The food court at Century City mall is one of the best. It may have some chains, but it is a long way from the fast food filled food courts of the world. Strangely, there is some turnover in restaurants, but they always seem to be replaced by a similar restaurant with the same name. Case in point: Sorabal, a Korean place, was replaced by Bibigo, a – you guessed it – Korean place. Sure, Bibigo is a different concept from Sorabal, but my point still stands.

You may have heard of bibimbap, which is essentially a Korean rice bowl. Bibigo takes the rice bowl concept to the customization levels of burger places like The Counter. You choose your bowl type (salad, regular rice bowl, hot stone rice bowl), rice (white, black, brown and white, barley and white), meat type thing (bulgogi beef, teriyaki chicken, chicken breast, spicy pork, tofu, shrimp) and finally a sauce (kohot, ssam, sesame, citron soy). Oh, and you can also add a fried egg for a buck, which I think is kinda cheap because the egg is an essential part of these bowls in my mind. The bowls also come with mixed veggies.

A lone egg in a sea of black and brown.

I opted for the hot stone bowl, black rice and bulgogi with the kohot sauce (as the name would imply, it was the spicier sauce). Then I took it to the next level by adding an egg and asking for no veggies.

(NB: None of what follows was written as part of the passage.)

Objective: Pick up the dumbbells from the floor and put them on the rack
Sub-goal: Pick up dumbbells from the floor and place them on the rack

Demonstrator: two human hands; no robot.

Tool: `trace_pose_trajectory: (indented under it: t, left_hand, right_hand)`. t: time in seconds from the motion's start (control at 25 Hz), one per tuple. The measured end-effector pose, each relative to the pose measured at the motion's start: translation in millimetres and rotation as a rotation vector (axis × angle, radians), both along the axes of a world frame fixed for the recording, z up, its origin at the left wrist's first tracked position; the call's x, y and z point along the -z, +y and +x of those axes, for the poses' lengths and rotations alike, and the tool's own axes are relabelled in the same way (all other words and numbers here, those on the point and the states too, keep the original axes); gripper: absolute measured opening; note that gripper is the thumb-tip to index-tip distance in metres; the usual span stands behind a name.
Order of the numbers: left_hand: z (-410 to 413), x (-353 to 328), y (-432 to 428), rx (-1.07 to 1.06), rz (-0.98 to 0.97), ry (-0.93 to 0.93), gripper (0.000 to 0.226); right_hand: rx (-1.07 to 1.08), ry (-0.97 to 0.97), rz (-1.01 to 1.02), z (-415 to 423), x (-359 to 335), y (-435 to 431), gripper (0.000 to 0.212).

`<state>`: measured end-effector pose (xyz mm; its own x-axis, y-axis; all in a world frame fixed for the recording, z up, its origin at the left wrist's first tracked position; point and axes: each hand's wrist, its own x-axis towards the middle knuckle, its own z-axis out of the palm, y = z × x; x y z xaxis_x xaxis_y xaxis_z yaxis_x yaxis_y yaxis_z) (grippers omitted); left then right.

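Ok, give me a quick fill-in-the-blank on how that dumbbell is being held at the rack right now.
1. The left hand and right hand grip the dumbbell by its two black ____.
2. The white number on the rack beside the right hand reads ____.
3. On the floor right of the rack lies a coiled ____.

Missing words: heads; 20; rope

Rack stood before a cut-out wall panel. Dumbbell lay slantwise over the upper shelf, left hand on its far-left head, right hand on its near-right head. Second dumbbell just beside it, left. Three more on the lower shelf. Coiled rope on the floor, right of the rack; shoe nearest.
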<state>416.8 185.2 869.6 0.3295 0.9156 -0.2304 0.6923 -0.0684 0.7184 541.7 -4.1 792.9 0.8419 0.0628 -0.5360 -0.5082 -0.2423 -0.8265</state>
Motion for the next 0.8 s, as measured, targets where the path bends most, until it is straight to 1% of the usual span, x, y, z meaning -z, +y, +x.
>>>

Both of these were great choices.

My veggie-free bowl looked great and the egg was just about the only thing that gave it color. The egg, by the way, was perfectly runny and a delicious addition to the bowl. The black rice was a great choice, as was the kohot sauce, which really enhanced the flavor of the whole bowl. The bulgogi beef, though, left a bit to be desired. Not only would I have liked more of it, but it just didn’t taste as good as some bulgogi I’ve had.

Nonetheless, Bibigo is definitely a worthy addition to the Century City food court. It is heads and shoulders above its predecessor and I will probably be back at some point to see what other combinations of Korean riceyness I can concoct.